In [None]:
# Raster data preparations for CNN

In this exercise, the raster data for the CNN classification excercis is prepared.

Before starting with this exercise, the [general raster data preparations exercise](raster_preparations.ipynb) must be done or alternatively download the data and labels images as input data, code provided below. Also the data requirements listed in previous exercise are valid here.

Satellite images are usually too big for CNN models as such, se we need to tile them to smaller pieces. In our example the original image is 5000 x 5000 pixels, and the model 512 x 512 pixels. 

## Data inputs

* Coordinate system: Finnish ETRS-TM35FIN, EPSG:3067
* Resolution: 20m
* BBOX: 200000, 6700000, 300000, 6800000

#### Labels

* Binary classification raster: 1 - forest, 0 - everything else.
* Multiclass classification raster: 1 - forest, 2 - fields, 3 - water, 4 - urban, 0 - everything else.

#### Data image

* Sentinel2 mosaic, we include data from 2 different dates (May and July), to have more data values. Final dataset has 8 bands based on bands: 2, 3, 4 and 8 on dates: 2021-05-11 and 2021-07-21, reflection values scaled to [0 ... 1].

## Data processing results

The goal of this exercise is to have 4 sets of raster tiles.

#### Label tiles for training
For better augmentation we make the training tiles bigger (1024 x 1024) than the model, so that at training time a random clip can be done. Use also overlapping tiling scheme to get more training data.

* Binary classification tiles. Tile size: 1024 x 1024, overlap 512.
* Multiclass classification tiles. Tile size: 1024 x 1024, overlap 512.

#### Data tiles for training
* Sentinel2 mosaic tiles. Tile size: 1024 x 1024, overlap 512.

#### Data tiles for predicting
* Sentinel2 mosaic tiles. Tile size: 512 x 512 (same size as model). No overlap.

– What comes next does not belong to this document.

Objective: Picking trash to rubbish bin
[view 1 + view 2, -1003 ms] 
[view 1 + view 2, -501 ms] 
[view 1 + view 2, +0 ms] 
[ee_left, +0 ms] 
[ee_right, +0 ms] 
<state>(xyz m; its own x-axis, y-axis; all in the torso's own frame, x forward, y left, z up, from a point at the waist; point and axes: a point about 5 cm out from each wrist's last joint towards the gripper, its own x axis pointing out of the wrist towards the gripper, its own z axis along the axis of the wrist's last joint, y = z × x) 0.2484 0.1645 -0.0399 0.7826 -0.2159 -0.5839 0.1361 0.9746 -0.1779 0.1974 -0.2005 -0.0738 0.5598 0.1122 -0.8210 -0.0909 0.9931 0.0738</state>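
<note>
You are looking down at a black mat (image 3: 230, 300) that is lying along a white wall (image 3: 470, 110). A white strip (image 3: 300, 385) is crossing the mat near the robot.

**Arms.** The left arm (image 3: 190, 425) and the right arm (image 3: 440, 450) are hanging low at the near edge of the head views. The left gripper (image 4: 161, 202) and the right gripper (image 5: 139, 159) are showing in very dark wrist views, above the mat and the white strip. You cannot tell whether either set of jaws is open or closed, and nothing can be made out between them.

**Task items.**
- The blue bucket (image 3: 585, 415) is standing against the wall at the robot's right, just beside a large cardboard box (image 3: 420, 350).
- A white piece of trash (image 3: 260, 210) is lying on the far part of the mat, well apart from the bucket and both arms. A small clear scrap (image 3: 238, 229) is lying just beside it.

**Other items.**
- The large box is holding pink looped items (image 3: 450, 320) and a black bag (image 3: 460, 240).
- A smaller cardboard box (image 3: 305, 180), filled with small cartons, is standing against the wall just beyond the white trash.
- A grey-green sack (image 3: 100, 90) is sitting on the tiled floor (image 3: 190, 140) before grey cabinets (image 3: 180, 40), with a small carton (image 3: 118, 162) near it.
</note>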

#### Tar-files for training
1. Binary classification tiles + Sentinel2 mosaic tiles.
2. Multiclass classification tiles + Sentinel2 mosaic tiles.

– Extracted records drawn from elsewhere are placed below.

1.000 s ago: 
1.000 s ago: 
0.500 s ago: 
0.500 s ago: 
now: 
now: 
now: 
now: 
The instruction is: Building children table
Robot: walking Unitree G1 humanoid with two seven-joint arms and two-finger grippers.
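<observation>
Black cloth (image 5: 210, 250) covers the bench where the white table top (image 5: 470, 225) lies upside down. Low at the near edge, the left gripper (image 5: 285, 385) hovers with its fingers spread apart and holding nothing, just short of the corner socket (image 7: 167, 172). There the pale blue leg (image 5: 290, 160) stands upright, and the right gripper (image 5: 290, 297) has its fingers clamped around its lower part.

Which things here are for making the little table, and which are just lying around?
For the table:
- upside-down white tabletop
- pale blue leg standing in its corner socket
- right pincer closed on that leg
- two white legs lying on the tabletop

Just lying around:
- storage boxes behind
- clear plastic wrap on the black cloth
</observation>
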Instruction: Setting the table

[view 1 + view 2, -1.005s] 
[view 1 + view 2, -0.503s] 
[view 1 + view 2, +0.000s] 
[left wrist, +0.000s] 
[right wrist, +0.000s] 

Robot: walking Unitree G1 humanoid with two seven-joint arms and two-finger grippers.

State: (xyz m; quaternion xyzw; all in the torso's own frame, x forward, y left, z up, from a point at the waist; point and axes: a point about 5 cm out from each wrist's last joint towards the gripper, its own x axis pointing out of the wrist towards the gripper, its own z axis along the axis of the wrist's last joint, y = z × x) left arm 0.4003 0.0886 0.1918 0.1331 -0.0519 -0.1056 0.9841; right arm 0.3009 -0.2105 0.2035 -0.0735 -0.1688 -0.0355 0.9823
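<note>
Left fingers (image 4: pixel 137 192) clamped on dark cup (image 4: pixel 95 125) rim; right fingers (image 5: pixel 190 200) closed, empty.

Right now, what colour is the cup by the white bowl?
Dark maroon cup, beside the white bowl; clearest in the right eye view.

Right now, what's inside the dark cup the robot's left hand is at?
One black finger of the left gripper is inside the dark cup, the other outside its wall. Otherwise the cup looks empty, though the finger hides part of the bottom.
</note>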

## Data processing main steps
(Download input data if needed.)
1. Create folders for tiles
2. Tile the input images as specified above.
3. GDAL creates also smaller then specified tiles on image edges, so remove too small tiles.
4. Create a .tar-package of tiles for binary and multiclass training. Tar-package is easy to move to the GPU-node for faster reads.

## Imports

In [8]:
import os, glob
import rasterio
import tarfile
import urllib.request

Set file names.

In [19]:
base_folder = ".."

image_url = 'https://a3s.fi/gis-courses/gis_ml/image.tif'
binary_classification_url = 'https://a3s.fi/gis-courses/gis_ml/labels_forest.tif'
multiclass_classification_url = 'https://a3s.fi/gis-courses/gis_ml/labels_multiclass.tif'

image_file = os.path.join(base_folder, 'image.tif')
binary_classification_file = os.path.join(base_folder, 'labels_forest.tif')
multiclass_classification_file = os.path.join(base_folder, 'labels_multiclass.tif')
cnn_folder = os.path.join(base_folder, '04_cnn_keras') 

trainingTileSize = 1024
modelTileSize = 512

imageTilesForTrainingFolder = os.path.join(cnn_folder, ('imageTiles_' + str(trainingTileSize)))
labelTilesForBinaryFolder = os.path.join(cnn_folder, ('binaryLabelTiles_' + str(trainingTileSize)))
labelTilesForMultiClassFolder = os.path.join(cnn_folder, ('multiclassLabelTiles_' + str(trainingTileSize)))
imageTilesForPredictionFolder = os.path.join(cnn_folder, ('imageTiles_' + str(modelTileSize)))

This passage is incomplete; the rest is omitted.